Sunday, June 15, 2008

The Banality of Evil: Further Musings

Still struggling with the banality of evil topic. I realized in the night (a tossing and turning one) that what I wrote yesterday could be read as an attack on those posters at the NCR threads as if they are evil.

But that’s not the point at all. In fact, that’s the anti-point.

My point (the point I take from Hannah Arendt’s analysis of evil) is that evil is never so easy to pinpoint. When we identify evil with a particular person or group of people, we have vitiated the analysis of the banality of evil.

Evil ensnares and traps us precisely because we don’t see it coming—not clearly. It comes in all kinds of bland disguises, including the sleep-bleared face we see looking out of the mirror at us when we get up each morning.

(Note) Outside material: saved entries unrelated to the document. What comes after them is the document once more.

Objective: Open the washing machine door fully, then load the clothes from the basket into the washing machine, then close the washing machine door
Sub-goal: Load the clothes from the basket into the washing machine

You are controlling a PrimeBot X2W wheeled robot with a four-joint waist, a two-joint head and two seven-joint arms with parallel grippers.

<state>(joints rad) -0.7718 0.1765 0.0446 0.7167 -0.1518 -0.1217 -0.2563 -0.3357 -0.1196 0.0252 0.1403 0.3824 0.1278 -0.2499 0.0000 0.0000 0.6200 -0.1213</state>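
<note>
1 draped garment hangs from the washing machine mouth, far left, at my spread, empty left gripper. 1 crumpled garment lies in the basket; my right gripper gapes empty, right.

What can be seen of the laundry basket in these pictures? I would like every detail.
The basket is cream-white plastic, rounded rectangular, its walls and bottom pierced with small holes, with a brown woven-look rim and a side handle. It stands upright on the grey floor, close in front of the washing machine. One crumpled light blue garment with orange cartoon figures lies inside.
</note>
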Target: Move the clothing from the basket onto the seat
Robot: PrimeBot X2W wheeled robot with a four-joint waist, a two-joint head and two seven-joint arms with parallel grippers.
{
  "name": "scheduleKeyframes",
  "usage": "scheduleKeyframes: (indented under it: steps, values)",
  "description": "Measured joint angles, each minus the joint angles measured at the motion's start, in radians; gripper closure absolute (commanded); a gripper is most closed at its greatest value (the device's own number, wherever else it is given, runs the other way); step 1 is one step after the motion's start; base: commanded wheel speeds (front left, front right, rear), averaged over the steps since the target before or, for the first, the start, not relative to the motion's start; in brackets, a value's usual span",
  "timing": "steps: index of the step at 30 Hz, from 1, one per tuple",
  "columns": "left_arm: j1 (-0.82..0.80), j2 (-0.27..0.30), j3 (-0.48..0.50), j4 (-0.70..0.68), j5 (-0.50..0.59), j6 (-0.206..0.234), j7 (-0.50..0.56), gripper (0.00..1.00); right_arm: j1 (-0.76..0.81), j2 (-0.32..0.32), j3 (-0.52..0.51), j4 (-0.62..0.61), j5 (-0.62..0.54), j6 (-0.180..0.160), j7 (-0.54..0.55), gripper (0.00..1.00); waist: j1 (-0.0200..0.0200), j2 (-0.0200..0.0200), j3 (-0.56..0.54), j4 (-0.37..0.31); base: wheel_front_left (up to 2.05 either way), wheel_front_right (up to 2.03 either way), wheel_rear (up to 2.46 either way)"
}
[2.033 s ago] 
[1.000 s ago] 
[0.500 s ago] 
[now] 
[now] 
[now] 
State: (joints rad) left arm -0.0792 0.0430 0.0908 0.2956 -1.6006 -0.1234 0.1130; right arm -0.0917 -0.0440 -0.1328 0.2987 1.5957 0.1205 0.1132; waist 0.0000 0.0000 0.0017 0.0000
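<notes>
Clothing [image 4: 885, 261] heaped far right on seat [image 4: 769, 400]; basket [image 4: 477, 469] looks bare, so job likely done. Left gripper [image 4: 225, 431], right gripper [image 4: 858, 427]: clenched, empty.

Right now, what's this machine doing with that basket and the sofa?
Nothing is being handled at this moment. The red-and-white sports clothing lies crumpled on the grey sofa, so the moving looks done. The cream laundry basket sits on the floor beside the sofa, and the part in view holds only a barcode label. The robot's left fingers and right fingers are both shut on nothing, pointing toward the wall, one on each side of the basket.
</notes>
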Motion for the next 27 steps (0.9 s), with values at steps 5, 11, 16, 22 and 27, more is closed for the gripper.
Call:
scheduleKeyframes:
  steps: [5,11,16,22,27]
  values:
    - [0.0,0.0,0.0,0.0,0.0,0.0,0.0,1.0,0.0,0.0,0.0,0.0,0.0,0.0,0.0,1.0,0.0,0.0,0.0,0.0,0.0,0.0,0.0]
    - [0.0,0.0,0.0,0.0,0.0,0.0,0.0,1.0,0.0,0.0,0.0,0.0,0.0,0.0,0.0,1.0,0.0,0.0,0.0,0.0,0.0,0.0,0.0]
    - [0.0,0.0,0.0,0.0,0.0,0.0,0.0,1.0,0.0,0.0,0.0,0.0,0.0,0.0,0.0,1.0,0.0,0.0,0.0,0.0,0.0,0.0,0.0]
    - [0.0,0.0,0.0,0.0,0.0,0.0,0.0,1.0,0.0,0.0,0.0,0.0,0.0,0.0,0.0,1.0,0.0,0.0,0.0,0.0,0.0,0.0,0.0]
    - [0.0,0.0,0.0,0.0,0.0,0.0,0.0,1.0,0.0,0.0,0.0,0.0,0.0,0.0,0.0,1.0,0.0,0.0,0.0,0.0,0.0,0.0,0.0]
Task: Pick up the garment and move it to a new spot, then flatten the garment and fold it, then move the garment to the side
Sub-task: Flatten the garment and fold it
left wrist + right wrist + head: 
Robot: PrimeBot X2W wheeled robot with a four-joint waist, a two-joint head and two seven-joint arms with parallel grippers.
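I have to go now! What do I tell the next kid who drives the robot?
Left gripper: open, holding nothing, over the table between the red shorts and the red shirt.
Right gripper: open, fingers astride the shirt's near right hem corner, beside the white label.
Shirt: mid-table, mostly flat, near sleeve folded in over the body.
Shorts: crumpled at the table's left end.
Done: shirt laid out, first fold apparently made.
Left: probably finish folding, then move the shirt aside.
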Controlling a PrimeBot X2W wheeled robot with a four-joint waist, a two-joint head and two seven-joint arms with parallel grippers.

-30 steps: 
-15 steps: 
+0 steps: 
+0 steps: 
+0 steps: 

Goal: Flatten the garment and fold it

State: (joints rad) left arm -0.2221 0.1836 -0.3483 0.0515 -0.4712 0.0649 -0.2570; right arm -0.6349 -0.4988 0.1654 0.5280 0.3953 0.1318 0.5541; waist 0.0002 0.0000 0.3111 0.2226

We know evil, we can sense its presence, when we see no hope in front of us. Because it is banal, evil does all it can to cripple our imagination, our ability to project a future full of hope, to foresee a world in which the possibility of being more adequately human is offered to everyone, and not just to a few.

Evil is what wants to stunt our ability to dream together, work together, build together.

This is why I focus my analysis yesterday on the crippling of hope among right-wing religionists today. I am not seeking to identify those right-wing political-religious activists as evil.

I am pointing out that the path they wish to set before us—a path leading nowhere, since its only word for the future is no—might turn out to be the path of evil. And it may attract us, because it is simply easier to replicate the tried and true than to set forth to the unknown.

But it is hard to justify choosing the tried and true, when its shortcomings have been definitively exposed, and call oneself a person of faith. This is the rub for religionists today. To the extent that we identify the path of faith with going nowhere except where we’ve already been, we are betraying the very core of religious faith—even when (and perhaps particularly when) we clamor loudly that we alone represent the bastion of embattled orthodoxy and divine Truth.